La pieza, construida en cemento con el detalle de la escena captada por la cámara -Grillo agachado detrás de un cajón en llamas- representa un homenaje a su labor y a quienes arriesgan su vida para documentar hechos de interés público.
El momento del encuentro fue descrito por Maradei como “muy lindo y emotivo”, destacando la recuperación gradual del fotógrafo -aunque todavía en rehabilitación tras una lesión severa- y la calidez con que él y su familia los recibieron en el hospital porteño, donde permanece internado.

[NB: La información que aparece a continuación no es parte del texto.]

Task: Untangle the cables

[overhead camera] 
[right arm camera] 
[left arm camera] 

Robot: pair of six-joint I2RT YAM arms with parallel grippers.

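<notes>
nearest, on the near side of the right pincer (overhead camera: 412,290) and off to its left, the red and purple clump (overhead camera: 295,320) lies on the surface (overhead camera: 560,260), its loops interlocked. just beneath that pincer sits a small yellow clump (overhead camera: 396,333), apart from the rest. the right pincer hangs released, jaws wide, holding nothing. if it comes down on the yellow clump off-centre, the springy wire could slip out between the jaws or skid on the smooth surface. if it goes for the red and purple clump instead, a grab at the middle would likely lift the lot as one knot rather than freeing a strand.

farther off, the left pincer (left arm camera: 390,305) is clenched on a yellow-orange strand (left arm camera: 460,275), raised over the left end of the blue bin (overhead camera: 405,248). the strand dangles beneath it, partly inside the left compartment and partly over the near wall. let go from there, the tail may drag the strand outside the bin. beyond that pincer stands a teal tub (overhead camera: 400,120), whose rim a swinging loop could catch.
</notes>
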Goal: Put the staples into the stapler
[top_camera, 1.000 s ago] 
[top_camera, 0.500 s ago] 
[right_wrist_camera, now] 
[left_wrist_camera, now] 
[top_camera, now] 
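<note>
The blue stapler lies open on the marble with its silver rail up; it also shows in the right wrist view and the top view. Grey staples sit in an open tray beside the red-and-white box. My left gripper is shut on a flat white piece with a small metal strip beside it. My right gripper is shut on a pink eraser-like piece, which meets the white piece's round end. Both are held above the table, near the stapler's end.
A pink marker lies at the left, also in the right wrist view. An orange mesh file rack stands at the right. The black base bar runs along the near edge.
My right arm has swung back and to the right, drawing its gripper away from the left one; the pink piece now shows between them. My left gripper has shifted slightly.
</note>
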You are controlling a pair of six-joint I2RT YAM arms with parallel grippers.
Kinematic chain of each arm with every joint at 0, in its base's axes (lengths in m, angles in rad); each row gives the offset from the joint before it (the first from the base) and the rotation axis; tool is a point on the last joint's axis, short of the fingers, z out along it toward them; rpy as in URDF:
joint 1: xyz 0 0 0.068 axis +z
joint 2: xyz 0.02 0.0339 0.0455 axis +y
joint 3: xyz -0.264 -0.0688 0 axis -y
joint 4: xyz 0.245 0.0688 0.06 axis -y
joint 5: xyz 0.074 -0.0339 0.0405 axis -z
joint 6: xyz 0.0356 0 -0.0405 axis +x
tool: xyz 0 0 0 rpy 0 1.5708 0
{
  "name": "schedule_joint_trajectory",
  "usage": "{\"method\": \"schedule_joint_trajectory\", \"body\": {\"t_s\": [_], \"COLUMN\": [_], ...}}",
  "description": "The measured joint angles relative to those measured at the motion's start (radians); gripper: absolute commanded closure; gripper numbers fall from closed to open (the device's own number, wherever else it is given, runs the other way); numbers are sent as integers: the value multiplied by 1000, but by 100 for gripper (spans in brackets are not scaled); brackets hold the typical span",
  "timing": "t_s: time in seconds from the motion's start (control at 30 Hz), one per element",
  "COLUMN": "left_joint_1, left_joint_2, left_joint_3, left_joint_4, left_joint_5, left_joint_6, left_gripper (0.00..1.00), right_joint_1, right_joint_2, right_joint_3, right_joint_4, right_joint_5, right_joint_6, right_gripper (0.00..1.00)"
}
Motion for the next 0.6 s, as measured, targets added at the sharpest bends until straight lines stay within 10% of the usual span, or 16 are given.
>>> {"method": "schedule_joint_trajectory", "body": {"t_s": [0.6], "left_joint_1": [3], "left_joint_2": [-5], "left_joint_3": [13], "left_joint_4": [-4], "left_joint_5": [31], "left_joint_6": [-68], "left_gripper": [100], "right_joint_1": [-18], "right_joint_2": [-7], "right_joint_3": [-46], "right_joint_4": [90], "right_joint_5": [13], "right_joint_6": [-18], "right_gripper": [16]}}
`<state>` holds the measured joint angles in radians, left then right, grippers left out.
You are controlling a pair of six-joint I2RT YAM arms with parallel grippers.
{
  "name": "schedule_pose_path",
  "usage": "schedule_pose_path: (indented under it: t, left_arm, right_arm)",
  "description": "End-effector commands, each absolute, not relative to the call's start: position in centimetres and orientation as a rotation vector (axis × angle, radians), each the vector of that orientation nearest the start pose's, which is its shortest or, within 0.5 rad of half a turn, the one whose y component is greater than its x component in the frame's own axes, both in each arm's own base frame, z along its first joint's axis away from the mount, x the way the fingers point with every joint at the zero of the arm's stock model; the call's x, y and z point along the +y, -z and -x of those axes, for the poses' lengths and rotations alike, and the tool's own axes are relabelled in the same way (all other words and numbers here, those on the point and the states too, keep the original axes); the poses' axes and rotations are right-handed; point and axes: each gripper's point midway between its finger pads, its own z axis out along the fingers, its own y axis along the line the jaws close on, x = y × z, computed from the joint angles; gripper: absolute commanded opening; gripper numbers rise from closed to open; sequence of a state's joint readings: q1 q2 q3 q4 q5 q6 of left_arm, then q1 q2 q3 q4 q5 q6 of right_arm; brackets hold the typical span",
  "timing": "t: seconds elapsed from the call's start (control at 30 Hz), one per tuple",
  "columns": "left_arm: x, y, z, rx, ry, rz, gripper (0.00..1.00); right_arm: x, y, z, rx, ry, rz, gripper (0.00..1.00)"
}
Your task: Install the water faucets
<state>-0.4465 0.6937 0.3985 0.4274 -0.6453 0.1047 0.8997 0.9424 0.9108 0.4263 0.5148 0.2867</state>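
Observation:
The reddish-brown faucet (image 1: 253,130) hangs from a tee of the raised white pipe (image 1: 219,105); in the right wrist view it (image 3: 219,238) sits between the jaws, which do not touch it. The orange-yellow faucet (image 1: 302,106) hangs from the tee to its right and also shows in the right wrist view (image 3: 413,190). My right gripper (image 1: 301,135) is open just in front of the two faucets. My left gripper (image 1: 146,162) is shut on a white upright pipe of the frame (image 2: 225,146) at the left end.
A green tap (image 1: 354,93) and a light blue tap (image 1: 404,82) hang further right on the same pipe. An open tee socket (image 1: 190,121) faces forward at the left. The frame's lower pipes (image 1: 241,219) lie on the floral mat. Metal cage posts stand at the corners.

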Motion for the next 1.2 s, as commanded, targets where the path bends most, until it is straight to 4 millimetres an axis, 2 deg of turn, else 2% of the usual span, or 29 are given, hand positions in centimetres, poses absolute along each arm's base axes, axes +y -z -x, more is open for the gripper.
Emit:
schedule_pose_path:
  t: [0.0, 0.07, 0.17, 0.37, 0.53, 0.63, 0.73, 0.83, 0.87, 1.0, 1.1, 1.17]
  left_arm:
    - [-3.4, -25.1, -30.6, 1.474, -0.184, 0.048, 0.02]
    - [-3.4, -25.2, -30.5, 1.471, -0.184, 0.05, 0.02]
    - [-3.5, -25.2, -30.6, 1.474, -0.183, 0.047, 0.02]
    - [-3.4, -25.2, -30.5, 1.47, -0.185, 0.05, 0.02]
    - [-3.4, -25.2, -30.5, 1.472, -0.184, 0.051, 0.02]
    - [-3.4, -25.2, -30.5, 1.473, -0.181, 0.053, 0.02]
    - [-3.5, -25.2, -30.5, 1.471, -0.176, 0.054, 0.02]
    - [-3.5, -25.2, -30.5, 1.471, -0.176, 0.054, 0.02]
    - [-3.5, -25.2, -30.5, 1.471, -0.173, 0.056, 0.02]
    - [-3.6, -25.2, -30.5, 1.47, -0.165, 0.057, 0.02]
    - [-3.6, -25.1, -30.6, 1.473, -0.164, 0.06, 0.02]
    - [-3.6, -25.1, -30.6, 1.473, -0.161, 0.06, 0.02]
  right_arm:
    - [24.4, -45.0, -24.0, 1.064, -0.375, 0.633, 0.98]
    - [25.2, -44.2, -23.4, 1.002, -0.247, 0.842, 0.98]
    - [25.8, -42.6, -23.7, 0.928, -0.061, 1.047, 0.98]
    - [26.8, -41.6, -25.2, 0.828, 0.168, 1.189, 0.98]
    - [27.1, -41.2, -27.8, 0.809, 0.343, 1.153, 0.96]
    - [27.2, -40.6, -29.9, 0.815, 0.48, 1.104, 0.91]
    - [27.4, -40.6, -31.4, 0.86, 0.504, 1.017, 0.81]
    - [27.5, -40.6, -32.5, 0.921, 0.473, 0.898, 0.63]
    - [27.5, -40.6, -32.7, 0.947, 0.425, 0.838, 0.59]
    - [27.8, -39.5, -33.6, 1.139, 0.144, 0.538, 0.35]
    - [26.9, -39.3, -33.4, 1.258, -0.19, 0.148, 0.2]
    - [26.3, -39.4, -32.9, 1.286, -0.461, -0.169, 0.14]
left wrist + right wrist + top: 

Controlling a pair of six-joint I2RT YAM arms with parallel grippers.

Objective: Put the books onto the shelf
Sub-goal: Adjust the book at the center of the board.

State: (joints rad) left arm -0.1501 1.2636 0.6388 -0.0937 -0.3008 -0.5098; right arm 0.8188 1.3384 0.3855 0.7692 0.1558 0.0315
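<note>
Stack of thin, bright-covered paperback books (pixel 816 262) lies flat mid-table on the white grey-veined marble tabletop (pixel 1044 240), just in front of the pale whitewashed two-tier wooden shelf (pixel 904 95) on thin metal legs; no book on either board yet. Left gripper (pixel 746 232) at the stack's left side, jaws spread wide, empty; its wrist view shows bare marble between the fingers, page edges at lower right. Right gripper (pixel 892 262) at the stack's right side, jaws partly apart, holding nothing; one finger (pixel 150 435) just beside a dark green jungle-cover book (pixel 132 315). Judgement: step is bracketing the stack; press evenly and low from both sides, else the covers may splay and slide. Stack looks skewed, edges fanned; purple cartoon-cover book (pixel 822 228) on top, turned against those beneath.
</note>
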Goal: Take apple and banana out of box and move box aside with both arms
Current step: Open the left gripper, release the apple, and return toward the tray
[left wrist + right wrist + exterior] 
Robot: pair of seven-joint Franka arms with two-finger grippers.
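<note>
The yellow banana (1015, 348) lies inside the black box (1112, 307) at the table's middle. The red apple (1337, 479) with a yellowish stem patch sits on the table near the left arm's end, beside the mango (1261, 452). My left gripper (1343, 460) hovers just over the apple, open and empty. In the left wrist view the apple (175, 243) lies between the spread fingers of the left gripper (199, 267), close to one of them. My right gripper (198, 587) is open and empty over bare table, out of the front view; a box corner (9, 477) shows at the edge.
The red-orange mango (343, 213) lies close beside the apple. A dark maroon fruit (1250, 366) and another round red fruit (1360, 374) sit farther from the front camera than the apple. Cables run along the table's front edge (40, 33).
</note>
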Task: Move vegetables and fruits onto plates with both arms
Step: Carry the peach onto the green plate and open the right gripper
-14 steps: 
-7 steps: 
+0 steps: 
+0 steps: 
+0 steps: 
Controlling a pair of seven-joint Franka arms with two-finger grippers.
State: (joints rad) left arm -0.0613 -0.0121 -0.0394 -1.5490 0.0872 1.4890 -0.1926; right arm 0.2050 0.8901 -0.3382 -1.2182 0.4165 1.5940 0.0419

El hecho que marcó un antes y un después
El 12 de marzo de 2025, frente al Congreso de la Nación Argentina, miles de jubilados se movilizaban exigiendo mejores condiciones y el restablecimiento de medicamentos gratuitos, cuando el operativo policial escaló en violencia y terminó en una represión que dejó decenas de heridos y más de un centenar de detenidos.
Mientras documentaba las protestas con su cámara, Grillo fue impactado en la cabeza por una cápsula de gas lacrimógeno lanzada por un efectivo de la Gendarmería, en un disparo realizado a corta distancia y en ángulo horizontal, contraviniendo los protocolos de uso seguro.
El impacto fue tan grave que le provocó una fractura de cráneo, pérdida de masa encefálica y lo dejó luchando por su vida en terapia intensiva durante semanas. El fotógrafo fue sometido a múltiples cirugías cerebrales para intentar salvarlo y su recuperación es prolongada y difícil.
Una recuperación en curso
A lo largo de los meses siguientes, la evolución de Grillo osciló entre avances y retrocesos, con noticias públicas sobre leve mejoría y progresos en su capacidad de movimiento, pero también informes de que aún debía someterse a nuevas intervenciones quirúrgicas para estabilizar su estado neurológico y enfrentar complicaciones propias de una lesión tan grave.
Los detalles de su estado de salud siempre fueron tratados con cautela por su familia y entorno médico, que resaltan cada pequeño paso como un motivo de esperanza: desde abrir los ojos al estímulo, hasta hablar, moverse y reconocer a sus seres queridos.
Un símbolo de la lucha por los derechos a la protesta y a la libre cobertura periodística
El caso de Pablo Grillo trascendió el ámbito local para convertirse en un símbolo de la discusión sobre el uso de la fuerza estatal contra manifestantes y trabajadores de prensa en Argentina. Organizaciones internacionales como el Committee to Protect Journalists exigieron a las autoridades que investiguen exhaustivamente el caso y garanticen que los miembros de la prensa puedan ejercer su labor sin temor a sufrir ataques o represalias.
La visita de Maradei y Poggio, más allá de lo personal y afectivo, se inserta en ese marco: mantener vivo el reclamo por justicia, acompañar a quien pagó un precio altísimo por hacer su trabajo y reivindicar la labor de los fotógrafos en contextos de conflicto.
Para Maradei, la escultura no es solo un objeto artístico, sino “una forma de honrarlo a él y a todos los que, con su cámara, ponen el cuerpo para mostrar la realidad que otros prefieren ocultar”.
Finalmente Charco se mostró muy agradecido por la atención y la deferencia de la familia Grillo, que a 24 horas de su visita insistió en agradecerle su escultura, el gesto de reconocer su trabajo, la invitación a que visite Chivilcoy y hasta el pedido de las fotos que tomaron para publicar en las redes de la familia Grillo.